═════ Exercise material

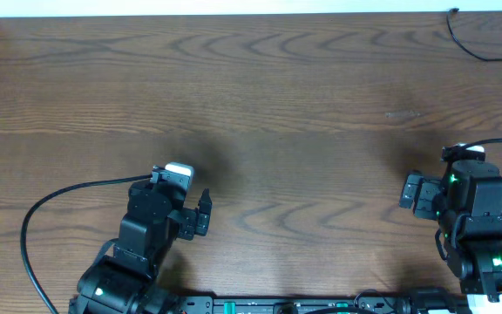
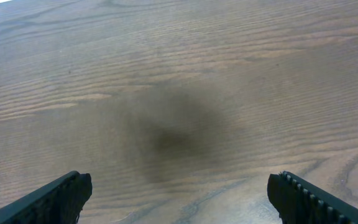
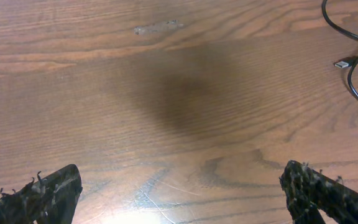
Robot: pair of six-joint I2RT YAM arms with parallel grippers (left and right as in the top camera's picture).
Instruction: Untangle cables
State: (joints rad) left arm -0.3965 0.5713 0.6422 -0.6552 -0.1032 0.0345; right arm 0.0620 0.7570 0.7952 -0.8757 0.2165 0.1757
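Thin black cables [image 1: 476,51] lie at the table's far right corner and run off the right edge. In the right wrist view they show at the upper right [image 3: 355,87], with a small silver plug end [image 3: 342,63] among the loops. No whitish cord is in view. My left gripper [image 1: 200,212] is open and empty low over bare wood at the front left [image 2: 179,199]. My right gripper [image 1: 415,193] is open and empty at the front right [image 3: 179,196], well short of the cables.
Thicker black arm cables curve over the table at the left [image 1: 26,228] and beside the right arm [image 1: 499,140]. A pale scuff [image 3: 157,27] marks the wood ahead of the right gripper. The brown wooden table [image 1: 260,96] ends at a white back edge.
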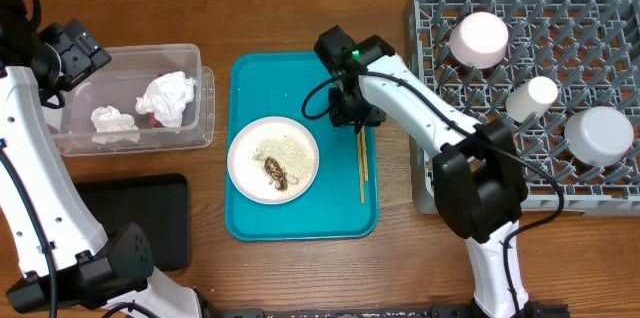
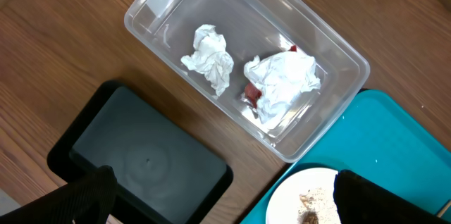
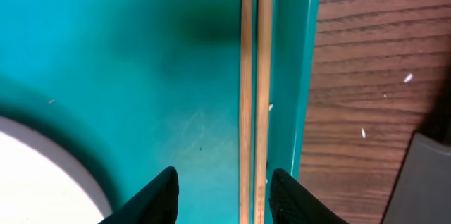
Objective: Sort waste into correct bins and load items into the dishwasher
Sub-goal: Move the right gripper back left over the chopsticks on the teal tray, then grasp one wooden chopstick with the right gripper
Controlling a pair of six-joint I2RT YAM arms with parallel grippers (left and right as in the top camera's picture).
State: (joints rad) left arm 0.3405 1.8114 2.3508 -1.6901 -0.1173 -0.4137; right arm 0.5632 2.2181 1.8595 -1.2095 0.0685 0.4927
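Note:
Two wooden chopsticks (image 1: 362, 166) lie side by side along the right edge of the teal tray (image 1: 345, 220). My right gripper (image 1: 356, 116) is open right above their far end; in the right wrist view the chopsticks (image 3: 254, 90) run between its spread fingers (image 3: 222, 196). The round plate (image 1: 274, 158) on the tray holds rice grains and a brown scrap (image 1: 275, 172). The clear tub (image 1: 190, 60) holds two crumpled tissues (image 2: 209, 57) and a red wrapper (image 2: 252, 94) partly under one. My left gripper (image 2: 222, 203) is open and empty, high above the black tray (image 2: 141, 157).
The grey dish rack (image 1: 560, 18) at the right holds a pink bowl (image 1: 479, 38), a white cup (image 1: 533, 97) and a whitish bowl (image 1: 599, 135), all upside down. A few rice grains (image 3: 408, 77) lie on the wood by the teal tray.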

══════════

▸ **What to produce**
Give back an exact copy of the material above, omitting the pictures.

▸ **Response area**
Robot: pair of six-joint I2RT YAM arms with parallel grippers (left and right as in the top camera's picture).
Instruction: Untangle cables
State: (joints rad) left arm -0.3965 0.5713 0.6422 -0.6552 -0.1032 0.0345; right arm 0.0620 0.7570 0.7952 -0.8757 0.2165 0.1757
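Thin black cables [image 1: 476,51] lie at the table's far right corner and run off the right edge. In the right wrist view they show at the upper right [image 3: 355,87], with a small silver plug end [image 3: 342,63] among the loops. No whitish cord is in view. My left gripper [image 1: 200,212] is open and empty low over bare wood at the front left [image 2: 179,199]. My right gripper [image 1: 415,193] is open and empty at the front right [image 3: 179,196], well short of the cables.
Thicker black arm cables curve over the table at the left [image 1: 26,228] and beside the right arm [image 1: 499,140]. A pale scuff [image 3: 157,27] marks the wood ahead of the right gripper. The brown wooden table [image 1: 260,96] ends at a white back edge.
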Objective: Sort waste into correct bins and load items into the dishwasher
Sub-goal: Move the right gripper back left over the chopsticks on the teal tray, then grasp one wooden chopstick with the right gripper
Controlling a pair of six-joint I2RT YAM arms with parallel grippers (left and right as in the top camera's picture).
State: (joints rad) left arm 0.3405 1.8114 2.3508 -1.6901 -0.1173 -0.4137; right arm 0.5632 2.2181 1.8595 -1.2095 0.0685 0.4927
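Note:
Two wooden chopsticks (image 1: 362, 166) lie side by side along the right edge of the teal tray (image 1: 345, 220). My right gripper (image 1: 356, 116) is open right above their far end; in the right wrist view the chopsticks (image 3: 254, 90) run between its spread fingers (image 3: 222, 196). The round plate (image 1: 274, 158) on the tray holds rice grains and a brown scrap (image 1: 275, 172). The clear tub (image 1: 190, 60) holds two crumpled tissues (image 2: 209, 57) and a red wrapper (image 2: 252, 94) partly under one. My left gripper (image 2: 222, 203) is open and empty, high above the black tray (image 2: 141, 157).
The grey dish rack (image 1: 560, 18) at the right holds a pink bowl (image 1: 479, 38), a white cup (image 1: 533, 97) and a whitish bowl (image 1: 599, 135), all upside down. A few rice grains (image 3: 408, 77) lie on the wood by the teal tray.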

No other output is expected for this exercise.